## [Task details]
Working from the records below, repeat exactly the lines starting at the line that contains "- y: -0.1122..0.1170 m" and ending at the line that contains "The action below", inclusive.

** Opening Source data block **

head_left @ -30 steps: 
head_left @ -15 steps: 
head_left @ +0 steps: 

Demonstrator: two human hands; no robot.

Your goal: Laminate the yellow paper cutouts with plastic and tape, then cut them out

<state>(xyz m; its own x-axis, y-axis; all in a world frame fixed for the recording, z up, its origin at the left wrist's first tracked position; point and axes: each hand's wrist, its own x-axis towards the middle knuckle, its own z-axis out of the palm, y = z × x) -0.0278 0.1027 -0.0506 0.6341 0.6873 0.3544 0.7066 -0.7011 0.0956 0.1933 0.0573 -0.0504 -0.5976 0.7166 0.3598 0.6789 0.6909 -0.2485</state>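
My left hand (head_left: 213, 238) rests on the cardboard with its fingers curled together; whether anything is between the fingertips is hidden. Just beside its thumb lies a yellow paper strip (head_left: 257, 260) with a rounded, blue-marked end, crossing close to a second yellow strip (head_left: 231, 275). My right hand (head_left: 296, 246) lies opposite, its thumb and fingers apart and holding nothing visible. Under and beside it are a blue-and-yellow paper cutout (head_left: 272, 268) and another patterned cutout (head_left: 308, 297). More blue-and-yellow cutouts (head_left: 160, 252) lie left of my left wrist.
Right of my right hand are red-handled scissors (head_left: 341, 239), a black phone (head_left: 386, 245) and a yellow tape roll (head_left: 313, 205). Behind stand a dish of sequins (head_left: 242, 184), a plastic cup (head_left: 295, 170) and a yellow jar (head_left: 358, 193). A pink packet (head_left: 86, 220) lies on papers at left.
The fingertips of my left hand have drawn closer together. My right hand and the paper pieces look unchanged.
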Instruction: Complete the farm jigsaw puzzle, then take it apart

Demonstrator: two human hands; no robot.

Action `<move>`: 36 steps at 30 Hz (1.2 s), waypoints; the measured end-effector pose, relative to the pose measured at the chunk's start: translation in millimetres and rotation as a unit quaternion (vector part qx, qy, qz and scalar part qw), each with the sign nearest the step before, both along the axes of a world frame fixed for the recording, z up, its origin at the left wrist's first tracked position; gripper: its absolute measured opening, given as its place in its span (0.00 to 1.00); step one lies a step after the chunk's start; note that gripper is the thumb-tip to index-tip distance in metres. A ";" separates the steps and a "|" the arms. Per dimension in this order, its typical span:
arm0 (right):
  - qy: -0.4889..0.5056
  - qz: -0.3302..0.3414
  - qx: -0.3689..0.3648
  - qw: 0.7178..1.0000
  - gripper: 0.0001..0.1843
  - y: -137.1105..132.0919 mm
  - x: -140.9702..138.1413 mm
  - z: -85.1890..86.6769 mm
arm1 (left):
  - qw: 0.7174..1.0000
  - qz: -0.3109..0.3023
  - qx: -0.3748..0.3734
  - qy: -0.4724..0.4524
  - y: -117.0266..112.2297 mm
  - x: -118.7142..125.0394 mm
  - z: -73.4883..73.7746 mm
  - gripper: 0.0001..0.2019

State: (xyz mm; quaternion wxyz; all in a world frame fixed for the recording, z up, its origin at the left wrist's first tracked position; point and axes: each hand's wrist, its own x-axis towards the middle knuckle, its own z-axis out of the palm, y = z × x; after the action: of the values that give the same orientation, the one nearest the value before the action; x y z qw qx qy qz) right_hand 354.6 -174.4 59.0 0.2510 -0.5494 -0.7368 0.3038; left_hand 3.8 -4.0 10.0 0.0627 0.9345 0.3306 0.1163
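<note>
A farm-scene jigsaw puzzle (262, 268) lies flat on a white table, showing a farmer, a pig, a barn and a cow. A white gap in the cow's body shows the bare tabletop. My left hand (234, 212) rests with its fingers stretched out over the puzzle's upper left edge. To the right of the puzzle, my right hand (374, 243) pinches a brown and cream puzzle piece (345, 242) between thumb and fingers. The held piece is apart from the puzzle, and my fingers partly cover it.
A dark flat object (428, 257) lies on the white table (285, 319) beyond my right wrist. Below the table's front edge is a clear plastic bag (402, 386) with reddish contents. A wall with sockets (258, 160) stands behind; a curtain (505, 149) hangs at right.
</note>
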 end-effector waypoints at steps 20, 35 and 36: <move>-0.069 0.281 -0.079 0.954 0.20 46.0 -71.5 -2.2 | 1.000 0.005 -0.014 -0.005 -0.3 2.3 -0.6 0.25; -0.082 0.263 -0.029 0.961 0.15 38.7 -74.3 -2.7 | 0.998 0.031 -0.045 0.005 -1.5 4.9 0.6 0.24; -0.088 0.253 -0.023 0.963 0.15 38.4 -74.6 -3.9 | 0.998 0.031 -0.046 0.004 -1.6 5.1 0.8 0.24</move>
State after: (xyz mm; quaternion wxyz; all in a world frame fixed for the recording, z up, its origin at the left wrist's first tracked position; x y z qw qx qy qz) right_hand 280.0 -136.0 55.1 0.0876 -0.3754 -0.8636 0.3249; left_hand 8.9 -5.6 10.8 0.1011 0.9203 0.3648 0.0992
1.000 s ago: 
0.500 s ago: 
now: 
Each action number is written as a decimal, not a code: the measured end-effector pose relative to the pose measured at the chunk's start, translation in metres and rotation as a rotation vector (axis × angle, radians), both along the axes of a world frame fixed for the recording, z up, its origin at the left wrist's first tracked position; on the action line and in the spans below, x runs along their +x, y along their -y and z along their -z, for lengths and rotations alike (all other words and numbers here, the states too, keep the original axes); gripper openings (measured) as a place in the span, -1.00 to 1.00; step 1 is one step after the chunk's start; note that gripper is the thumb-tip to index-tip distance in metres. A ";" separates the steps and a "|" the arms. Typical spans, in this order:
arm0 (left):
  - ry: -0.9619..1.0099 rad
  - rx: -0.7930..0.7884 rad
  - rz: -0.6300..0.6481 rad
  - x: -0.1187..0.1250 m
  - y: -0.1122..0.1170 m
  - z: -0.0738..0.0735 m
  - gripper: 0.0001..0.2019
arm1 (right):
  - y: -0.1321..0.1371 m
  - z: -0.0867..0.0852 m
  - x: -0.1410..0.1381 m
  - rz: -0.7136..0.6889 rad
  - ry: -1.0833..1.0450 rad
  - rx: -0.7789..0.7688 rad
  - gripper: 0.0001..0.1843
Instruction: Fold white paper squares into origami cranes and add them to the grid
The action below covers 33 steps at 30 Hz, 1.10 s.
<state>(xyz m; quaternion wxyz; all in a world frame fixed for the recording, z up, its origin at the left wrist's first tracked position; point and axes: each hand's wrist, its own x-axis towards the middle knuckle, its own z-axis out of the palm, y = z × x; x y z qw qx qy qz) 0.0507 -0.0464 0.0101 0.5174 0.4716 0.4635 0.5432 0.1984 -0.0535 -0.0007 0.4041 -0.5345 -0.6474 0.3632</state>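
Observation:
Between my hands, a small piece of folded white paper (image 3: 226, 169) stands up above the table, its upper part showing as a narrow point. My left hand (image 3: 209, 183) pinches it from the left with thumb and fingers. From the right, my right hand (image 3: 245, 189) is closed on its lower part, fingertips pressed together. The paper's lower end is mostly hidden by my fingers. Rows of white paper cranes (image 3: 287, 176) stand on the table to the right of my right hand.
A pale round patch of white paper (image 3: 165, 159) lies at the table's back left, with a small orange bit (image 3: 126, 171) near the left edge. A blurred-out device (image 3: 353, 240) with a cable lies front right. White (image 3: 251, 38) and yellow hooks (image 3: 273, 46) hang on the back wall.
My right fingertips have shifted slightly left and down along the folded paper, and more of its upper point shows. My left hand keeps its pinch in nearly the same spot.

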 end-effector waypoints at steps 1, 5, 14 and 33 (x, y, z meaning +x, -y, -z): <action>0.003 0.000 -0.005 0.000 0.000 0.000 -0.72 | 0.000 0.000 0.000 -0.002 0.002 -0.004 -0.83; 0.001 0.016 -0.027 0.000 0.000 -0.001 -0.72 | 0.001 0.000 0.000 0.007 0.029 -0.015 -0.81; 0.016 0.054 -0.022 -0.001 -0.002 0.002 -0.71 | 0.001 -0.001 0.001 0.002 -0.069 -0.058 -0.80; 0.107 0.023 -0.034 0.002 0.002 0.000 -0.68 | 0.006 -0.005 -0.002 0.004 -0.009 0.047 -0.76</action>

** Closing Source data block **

## [Expected answer]
  - y: -0.1122..0.1170 m
  - z: -0.0738..0.0735 m
  - gripper: 0.0001..0.2019
arm1 (right):
  - y: -0.1321..0.1371 m
  - z: -0.0867..0.0852 m
  - x: -0.1410..0.1381 m
  - rz: -0.7136..0.6889 rad
  - ry: -1.0833..1.0450 rad
  - rx: -0.7789..0.7688 rad
  - gripper: 0.0001..0.1843
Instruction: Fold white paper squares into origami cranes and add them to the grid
The action below covers 33 steps at 30 Hz, 1.10 s.

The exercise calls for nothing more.